● **EXERCISE BRIEF**:
Repeat the whole listing exactly, leaving nothing out.

● **RECORDED DATA**:
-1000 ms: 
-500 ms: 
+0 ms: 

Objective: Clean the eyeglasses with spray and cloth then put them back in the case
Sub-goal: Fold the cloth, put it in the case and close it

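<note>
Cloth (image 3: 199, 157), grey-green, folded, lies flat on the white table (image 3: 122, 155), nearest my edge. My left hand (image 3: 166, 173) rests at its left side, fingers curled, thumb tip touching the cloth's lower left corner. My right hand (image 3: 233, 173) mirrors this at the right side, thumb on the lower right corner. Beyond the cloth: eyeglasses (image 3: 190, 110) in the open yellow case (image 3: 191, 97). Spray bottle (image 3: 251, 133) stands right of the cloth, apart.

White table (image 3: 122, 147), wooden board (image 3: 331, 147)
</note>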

● **TASK RESULT**:
-1000 ms: 
-500 ms: 
+0 ms: 

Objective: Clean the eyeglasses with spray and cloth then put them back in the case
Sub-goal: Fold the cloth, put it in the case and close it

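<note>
Cloth (image 3: 199, 157), grey-green, folded, lies flat on the white table (image 3: 122, 155), nearest my edge. My left hand (image 3: 166, 173) rests at its left side, fingers curled, thumb tip touching the cloth's lower left corner. My right hand (image 3: 233, 173) mirrors this at the right side, thumb on the lower right corner. Beyond the cloth: eyeglasses (image 3: 190, 110) in the open yellow case (image 3: 191, 97). Spray bottle (image 3: 251, 133) stands right of the cloth, apart.

White table (image 3: 122, 147), wooden board (image 3: 331, 147)
</note>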

Nothing further is needed for the exercise.